**DIRECTIONS FOR THIS TASK**. Write out the data exactly as given, dropping every picture.

**Records drawn from a dataset**.
******************************

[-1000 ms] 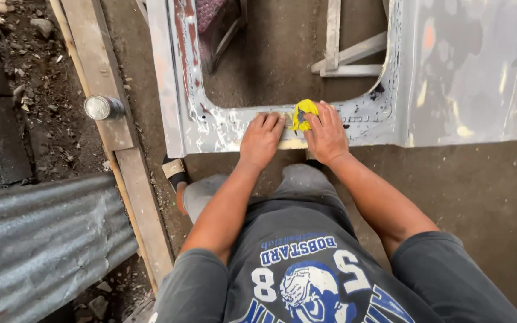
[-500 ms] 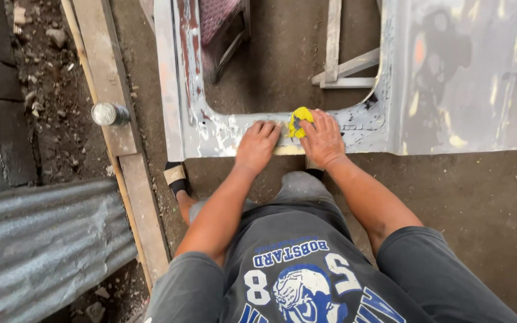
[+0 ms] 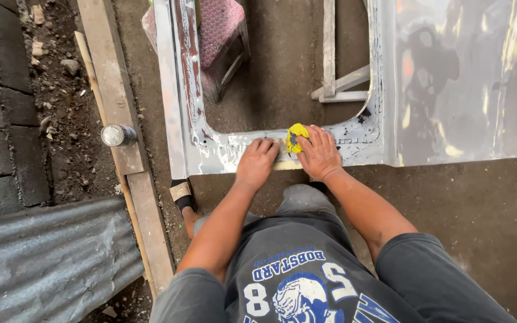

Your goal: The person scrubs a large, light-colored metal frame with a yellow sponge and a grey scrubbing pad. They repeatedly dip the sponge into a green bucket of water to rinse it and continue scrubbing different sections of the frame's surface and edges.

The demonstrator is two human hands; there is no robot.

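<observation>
A grey primed car door panel (image 3: 462,84) lies flat over the dirt floor, its window opening facing me. My left hand (image 3: 257,162) presses flat on the lower window frame (image 3: 210,149), fingers spread. Beside it my right hand (image 3: 320,154) holds a small yellow rag (image 3: 295,136) against the same frame edge. Both forearms reach forward from my lap.
A wooden plank (image 3: 115,107) runs along the left with a small metal can (image 3: 116,135) on it. Corrugated metal sheet (image 3: 49,257) lies lower left. A pink-topped stool (image 3: 219,36) and a wooden frame (image 3: 336,78) show through the window opening.
Both hands stay on the frame edge; the yellow rag has slid slightly left with my right hand. The view has shifted a little.
</observation>
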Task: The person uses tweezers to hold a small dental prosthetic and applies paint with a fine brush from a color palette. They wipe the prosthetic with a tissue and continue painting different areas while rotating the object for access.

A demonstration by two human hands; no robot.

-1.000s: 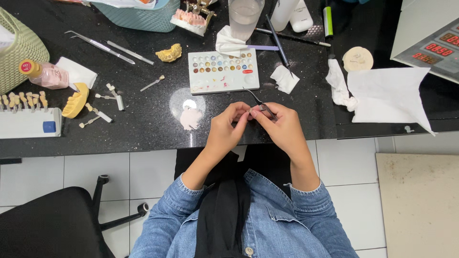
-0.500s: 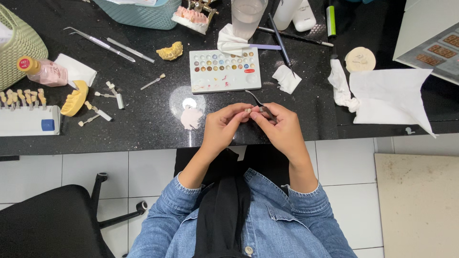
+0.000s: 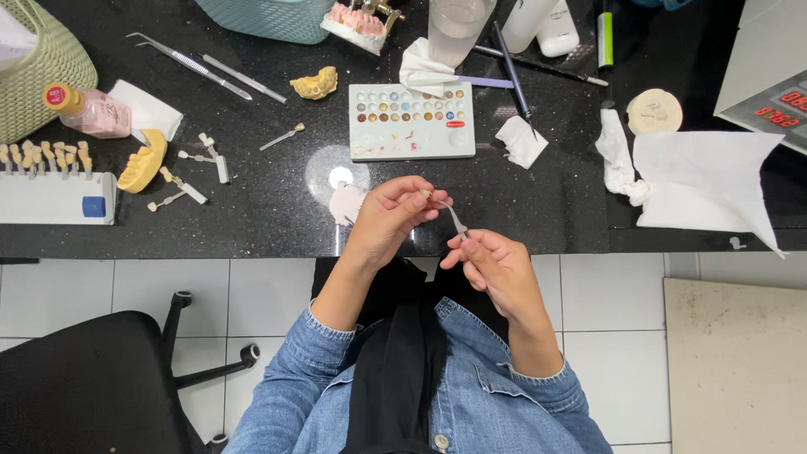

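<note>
Both hands work at the worktop's (image 3: 277, 214) front edge. The left hand (image 3: 395, 214) pinches a small tooth piece (image 3: 425, 194) at its fingertips; the right hand (image 3: 492, 265) grips one thin metal tool (image 3: 455, 220), its tip touching the piece. Behind them lies one white palette (image 3: 412, 122). Two yellow casts: one (image 3: 315, 83) left of the palette, another (image 3: 143, 160) toward the left edge. Two metal instruments (image 3: 206, 67) lie near the back.

Blue denim jacket, buttoned cuffs, black scarf down front.
</note>
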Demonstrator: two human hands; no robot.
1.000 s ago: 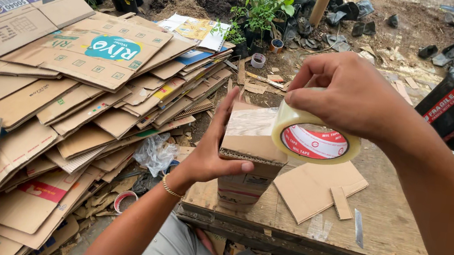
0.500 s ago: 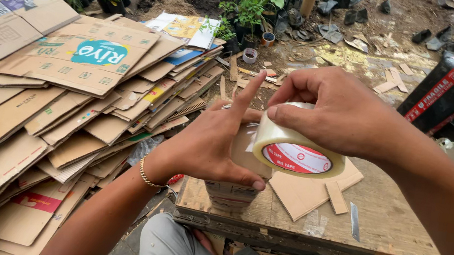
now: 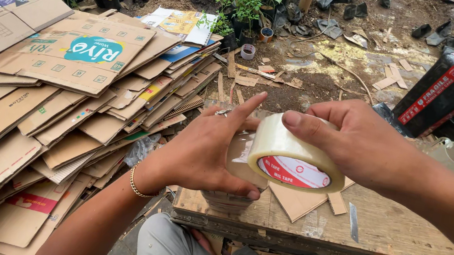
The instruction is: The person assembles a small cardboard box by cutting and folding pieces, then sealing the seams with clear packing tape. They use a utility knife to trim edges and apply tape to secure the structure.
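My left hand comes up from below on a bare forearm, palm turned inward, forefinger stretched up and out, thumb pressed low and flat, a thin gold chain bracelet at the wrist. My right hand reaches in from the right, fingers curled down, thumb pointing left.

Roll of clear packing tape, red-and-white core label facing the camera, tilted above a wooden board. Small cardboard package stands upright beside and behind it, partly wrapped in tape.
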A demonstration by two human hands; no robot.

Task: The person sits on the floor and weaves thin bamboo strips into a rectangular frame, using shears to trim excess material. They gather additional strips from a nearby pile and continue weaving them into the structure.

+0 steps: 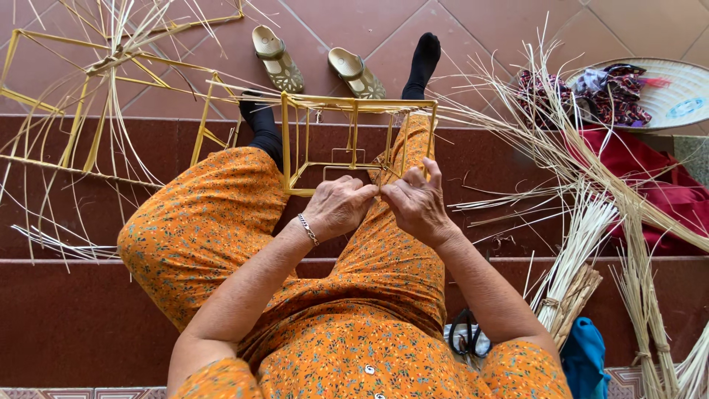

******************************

**EXERCISE OUTPUT**.
[-1000 ms] 
[-500 ms] 
[+0 ms] 

Your goal: The person scrubs a large, light-colored metal frame with a yellow sponge and a grey scrubbing pad. They repeatedly dip the sponge into a green bucket of water to rinse it and continue scrubbing different sections of the frame's surface and edges.

The demonstrator is two human hands; there is no robot.

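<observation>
A grey primed car door panel (image 3: 462,84) lies flat over the dirt floor, its window opening facing me. My left hand (image 3: 257,162) presses flat on the lower window frame (image 3: 210,149), fingers spread. Beside it my right hand (image 3: 320,154) holds a small yellow rag (image 3: 295,136) against the same frame edge. Both forearms reach forward from my lap.
A wooden plank (image 3: 115,107) runs along the left with a small metal can (image 3: 116,135) on it. Corrugated metal sheet (image 3: 49,257) lies lower left. A pink-topped stool (image 3: 219,36) and a wooden frame (image 3: 336,78) show through the window opening.
Both hands stay on the frame edge; the yellow rag has slid slightly left with my right hand. The view has shifted a little.
</observation>
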Task: The person uses tweezers to hold a small dental prosthetic and applies paint with a fine brush from a color palette. They wipe the prosthetic with a tissue and continue painting different areas while rotating the object for access.

A demonstration by two human hands; no robot.

-1.000s: 
-0.500s: 
+0.000s: 

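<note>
Both hands work at the worktop's (image 3: 277, 214) front edge. The left hand (image 3: 395, 214) pinches a small tooth piece (image 3: 425, 194) at its fingertips; the right hand (image 3: 492, 265) grips one thin metal tool (image 3: 455, 220), its tip touching the piece. Behind them lies one white palette (image 3: 412, 122). Two yellow casts: one (image 3: 315, 83) left of the palette, another (image 3: 143, 160) toward the left edge. Two metal instruments (image 3: 206, 67) lie near the back.

Blue denim jacket, buttoned cuffs, black scarf down front.
</note>
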Demonstrator: two human hands; no robot.
1.000 s ago: 
0.500 s ago: 
now: 
The instruction is: The person assembles a small cardboard box by cutting and folding pieces, then sealing the seams with clear packing tape. They use a utility knife to trim edges and apply tape to secure the structure.
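My left hand comes up from below on a bare forearm, palm turned inward, forefinger stretched up and out, thumb pressed low and flat, a thin gold chain bracelet at the wrist. My right hand reaches in from the right, fingers curled down, thumb pointing left.

Roll of clear packing tape, red-and-white core label facing the camera, tilted above a wooden board. Small cardboard package stands upright beside and behind it, partly wrapped in tape.
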A demonstration by two human hands; no robot.

Task: The person sits on the floor and weaves thin bamboo strips into a rectangular frame, using shears to trim excess material. They gather additional strips from a nearby pile and continue weaving them into the structure.

+0 steps: 

The exercise has been fully answered.